3. In a device for processing and interpreting drilling data, including a drill string and, mounted at a lower end of the drill string, a drilling tool, a measuring unit, and means for transmitting data from a bottom of a drilling well to a surface, the improvement wherein said means for transmitting data from the bottom to the surface comprises means including an processing circuit for interpreting the measurements acquired by the measuring unit and means for sending to the surface abridged messages based on the interpreted measurements, wherein said means for interpreting the measurements includes means for interpreting data representing two drilling parameters by combining the data to obtain a third drilling parameter and generating diagnostics regarding a condition of operation of the drilling unit before transmitting the data to the surface, whereby instead of sending voluminous data to the surface, dependent on each of any measurements acquired at the bottom, only signals which indicate the condition of operation of the drilling unit are sent to the surface.

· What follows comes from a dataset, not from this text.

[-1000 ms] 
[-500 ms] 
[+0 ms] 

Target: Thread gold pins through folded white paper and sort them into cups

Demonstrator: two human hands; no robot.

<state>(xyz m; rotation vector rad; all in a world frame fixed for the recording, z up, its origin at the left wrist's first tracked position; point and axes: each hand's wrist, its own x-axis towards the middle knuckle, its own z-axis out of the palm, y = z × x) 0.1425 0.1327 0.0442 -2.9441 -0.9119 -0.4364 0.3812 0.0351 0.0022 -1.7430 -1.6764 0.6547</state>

4. A device according to claim 3, wherein said first and second parameters are position data obtained by magnetometric measurements and said third parameter is an angular velocity.

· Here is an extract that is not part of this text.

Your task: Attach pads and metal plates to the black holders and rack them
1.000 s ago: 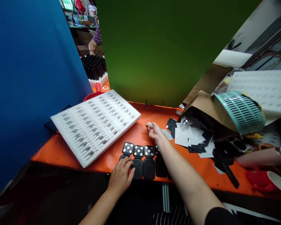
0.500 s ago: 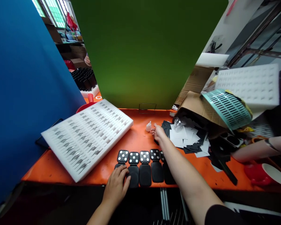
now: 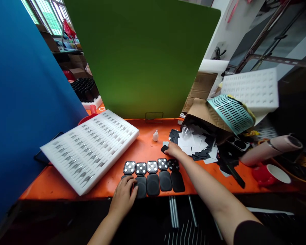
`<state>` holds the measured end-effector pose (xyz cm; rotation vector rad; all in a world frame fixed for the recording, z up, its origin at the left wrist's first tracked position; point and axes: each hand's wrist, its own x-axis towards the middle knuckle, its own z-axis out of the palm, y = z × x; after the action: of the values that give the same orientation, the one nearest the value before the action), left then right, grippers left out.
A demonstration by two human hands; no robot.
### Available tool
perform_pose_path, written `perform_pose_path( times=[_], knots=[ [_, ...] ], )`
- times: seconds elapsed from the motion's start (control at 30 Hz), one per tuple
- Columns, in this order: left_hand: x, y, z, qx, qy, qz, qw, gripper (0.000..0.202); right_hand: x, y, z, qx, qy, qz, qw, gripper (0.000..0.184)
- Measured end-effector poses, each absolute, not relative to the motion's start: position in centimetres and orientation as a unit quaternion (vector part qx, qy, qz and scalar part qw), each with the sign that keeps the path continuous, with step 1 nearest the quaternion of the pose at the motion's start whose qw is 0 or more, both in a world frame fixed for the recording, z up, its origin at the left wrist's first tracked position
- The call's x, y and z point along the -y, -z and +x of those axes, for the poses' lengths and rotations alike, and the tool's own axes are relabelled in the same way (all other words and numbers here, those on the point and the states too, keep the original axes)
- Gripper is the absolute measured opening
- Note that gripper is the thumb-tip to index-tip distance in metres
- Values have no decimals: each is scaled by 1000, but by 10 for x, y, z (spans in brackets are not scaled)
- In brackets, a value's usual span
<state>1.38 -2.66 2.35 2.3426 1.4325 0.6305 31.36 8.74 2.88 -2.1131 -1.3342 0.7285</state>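
Observation:
Five-spot white dots mark the upper halves of several open black hinged cases (image 3: 152, 166), lined up along the table's front; their lower halves are plain black. My left hand (image 3: 122, 195) lies over the lower half of the leftmost case, fingers resting on it and thumb apart. Beyond the row's right end, my right hand (image 3: 173, 150) pinches a small dark flat piece (image 3: 164, 148) above the table. A pale grey-white piece (image 3: 165, 143) shows right behind it; whether the two are joined I cannot tell. A small white dropper bottle (image 3: 155, 135) stands upright to the hand's left.
A white foam tray (image 3: 91, 146) with rows of metal pieces lies tilted at left. To the right are black and white sheets (image 3: 193, 143), a cardboard box (image 3: 197, 109), a teal basket (image 3: 231, 114) and a red mug (image 3: 266, 175). A green panel (image 3: 142, 61) stands behind.
My right hand has moved from beside the dropper bottle towards me, and the dark piece now shows clearly in its fingers. My left hand stays on the leftmost case. The view has shifted slightly.

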Motion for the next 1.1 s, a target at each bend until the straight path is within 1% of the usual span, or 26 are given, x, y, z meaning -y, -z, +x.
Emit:
perform_pose_path(
  times=[0.13, 0.33, 0.47, 0.6, 0.7, 0.87, 1.1],
  knots=[
    [35, -38, 31, -475, -231, 837, 143, 19, -87, -31, 321, 518, -263, -762, 286, 23],
    [52, -56, 98, -332, -182, 898, 225, 24, -49, -43, 357, 541, -306, -724, 299, 20],
    [52, -47, 144, -270, -151, 922, 232, 33, -3, -41, 370, 555, -368, -686, 293, 27],
    [48, -29, 170, -280, -118, 930, 206, 49, 23, -24, 365, 574, -414, -649, 280, 29],
    [48, -18, 174, -300, -99, 928, 199, 55, 22, -12, 364, 588, -426, -634, 265, 29],
    [50, -13, 171, -306, -105, 926, 198, 55, 9, -6, 369, 610, -418, -627, 244, 28],
    [50, -9, 172, -309, -108, 923, 203, 54, 8, -10, 368, 634, -408, -617, 225, 27]
  ],
)
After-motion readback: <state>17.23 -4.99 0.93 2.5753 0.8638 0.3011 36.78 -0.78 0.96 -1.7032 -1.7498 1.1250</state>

5. A device according to claim 3, wherein said first and second parameters are coordinates in a moving reference frame and an angular position of the frame, and said third parameter is a coordinate in a fixed reference frame.

6. A method according to claim 2, wherein said step of preprocessing the signals includes the steps of correcting the signals and converting the corrected signals from a moving reference to a fixed reference.

7. A device according to claim 3, wherein said means for generating diagnostic concerning a condition of operation of the drilling unit includes means for generating diagnostics concerning malfunctioning of the drilling unit selected from the group consisting of precession, bouncing of the tool, torsional waves, and jamming.

8. A device according to claim 3, wherein said means for generating diagnostics concerning a condition of operation of the drilling unit comprises means for generating diagnostics concerning a condition of the tool selected from the group consisting of wear of the teeth and bearing of a bit, and wear to cutting tools.

9. A device according to claim 3, wherein said processing circuit further comprises means for observing energy consumption of the tool.

10. A method according to claim 2, wherein the step of diagnosing a condition of operation of the of the drilling tool comprises the step of processing said signals to diagnose malfunctioning of the drilling unit and is selected from the group consisting of precession, bouncing of the tool, torsional waves, and jamming.

11. A method according to claim 2, wherein the step of diagnosing a condition of operation of the drilling tool comprises the step of processing said signals to diagnose malfunctioning of the drilling unit and is selected from the group consisting of precession, bouncing of the tool, torsional waves, and jamming.

12. A method according to claim 2, further comprising the step of observing energy consumption based on the signals.